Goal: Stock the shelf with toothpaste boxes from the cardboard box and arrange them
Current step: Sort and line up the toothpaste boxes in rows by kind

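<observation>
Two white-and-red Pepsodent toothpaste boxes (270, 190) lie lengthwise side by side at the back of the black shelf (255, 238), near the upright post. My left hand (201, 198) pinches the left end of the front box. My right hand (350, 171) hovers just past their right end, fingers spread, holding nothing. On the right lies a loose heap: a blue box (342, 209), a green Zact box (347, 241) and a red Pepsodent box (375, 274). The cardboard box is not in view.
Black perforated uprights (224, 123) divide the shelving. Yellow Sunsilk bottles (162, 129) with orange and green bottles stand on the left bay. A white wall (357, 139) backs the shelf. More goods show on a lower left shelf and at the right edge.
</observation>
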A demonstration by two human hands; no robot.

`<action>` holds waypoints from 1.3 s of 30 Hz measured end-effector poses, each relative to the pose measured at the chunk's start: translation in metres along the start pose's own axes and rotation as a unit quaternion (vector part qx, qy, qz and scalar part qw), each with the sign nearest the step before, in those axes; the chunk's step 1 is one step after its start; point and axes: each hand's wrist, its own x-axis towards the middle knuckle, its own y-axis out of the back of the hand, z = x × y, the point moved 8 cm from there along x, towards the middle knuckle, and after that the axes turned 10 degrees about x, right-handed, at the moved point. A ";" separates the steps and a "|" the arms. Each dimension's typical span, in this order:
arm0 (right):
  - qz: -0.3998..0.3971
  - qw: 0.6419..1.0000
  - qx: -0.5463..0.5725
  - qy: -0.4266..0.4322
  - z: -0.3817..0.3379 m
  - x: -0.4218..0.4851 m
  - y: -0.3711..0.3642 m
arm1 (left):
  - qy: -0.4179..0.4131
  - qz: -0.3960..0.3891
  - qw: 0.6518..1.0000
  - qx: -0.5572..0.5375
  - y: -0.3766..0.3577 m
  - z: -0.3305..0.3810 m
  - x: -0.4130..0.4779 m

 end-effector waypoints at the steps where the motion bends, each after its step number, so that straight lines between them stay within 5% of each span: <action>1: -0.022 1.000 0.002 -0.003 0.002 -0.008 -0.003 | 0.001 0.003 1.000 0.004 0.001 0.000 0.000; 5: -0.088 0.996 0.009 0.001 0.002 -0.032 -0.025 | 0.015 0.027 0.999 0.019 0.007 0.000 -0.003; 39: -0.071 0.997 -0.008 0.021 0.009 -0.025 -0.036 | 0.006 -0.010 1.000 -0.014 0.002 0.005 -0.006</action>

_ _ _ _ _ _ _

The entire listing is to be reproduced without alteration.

* [WRITTEN SOLUTION]
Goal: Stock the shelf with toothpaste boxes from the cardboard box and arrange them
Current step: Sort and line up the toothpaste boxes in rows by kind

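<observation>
Two white-and-red Pepsodent toothpaste boxes (270, 190) lie lengthwise side by side at the back of the black shelf (255, 238), near the upright post. My left hand (201, 198) pinches the left end of the front box. My right hand (350, 171) hovers just past their right end, fingers spread, holding nothing. On the right lies a loose heap: a blue box (342, 209), a green Zact box (347, 241) and a red Pepsodent box (375, 274). The cardboard box is not in view.
Black perforated uprights (224, 123) divide the shelving. Yellow Sunsilk bottles (162, 129) with orange and green bottles stand on the left bay. A white wall (357, 139) backs the shelf. More goods show on a lower left shelf and at the right edge.
</observation>
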A demonstration by two human hands; no robot.

`<action>` holds waypoints from 1.3 s of 30 Hz measured end-effector poses, each relative to the pose measured at the chunk's start: translation in metres along the start pose's own axes and rotation as a unit quaternion (vector part qx, qy, qz and scalar part qw), each with the sign nearest the step before, in those axes; the chunk's step 1 is one step after its start; point and axes: each hand's wrist, its own x-axis towards the middle knuckle, its own y-axis out of the back of the hand, z = x × y, the point moved 8 cm from there along x, towards the middle knuckle, and after that the axes turned 10 degrees about x, right-handed, at the moved point. A ";" separates the steps and a "|" the arms. Each dimension's typical span, in this order:
arm0 (right):
  - qz: -0.3998..0.3971
  - qw: 0.6419..1.0000
  - qx: -0.5463..0.5725
  - qy: -0.4266..0.4322
  - z: -0.3817..0.3379 m
  - x: -0.4218..0.4851 m
  - y: -0.3711..0.3642 m
arm1 (left):
  - qy: -0.4179..0.4131
  - qz: -0.3960..0.3891
  - qw: 0.6518..1.0000
  - qx: -0.5572..0.5375
  - y: -0.3766..0.3577 m
  - z: -0.3305..0.3810 m
  - x: -0.4130..0.4779 m

 end-effector waypoints at the steps where the motion bends, each after its step number, so that straight lines between them stay within 5% of each span: <action>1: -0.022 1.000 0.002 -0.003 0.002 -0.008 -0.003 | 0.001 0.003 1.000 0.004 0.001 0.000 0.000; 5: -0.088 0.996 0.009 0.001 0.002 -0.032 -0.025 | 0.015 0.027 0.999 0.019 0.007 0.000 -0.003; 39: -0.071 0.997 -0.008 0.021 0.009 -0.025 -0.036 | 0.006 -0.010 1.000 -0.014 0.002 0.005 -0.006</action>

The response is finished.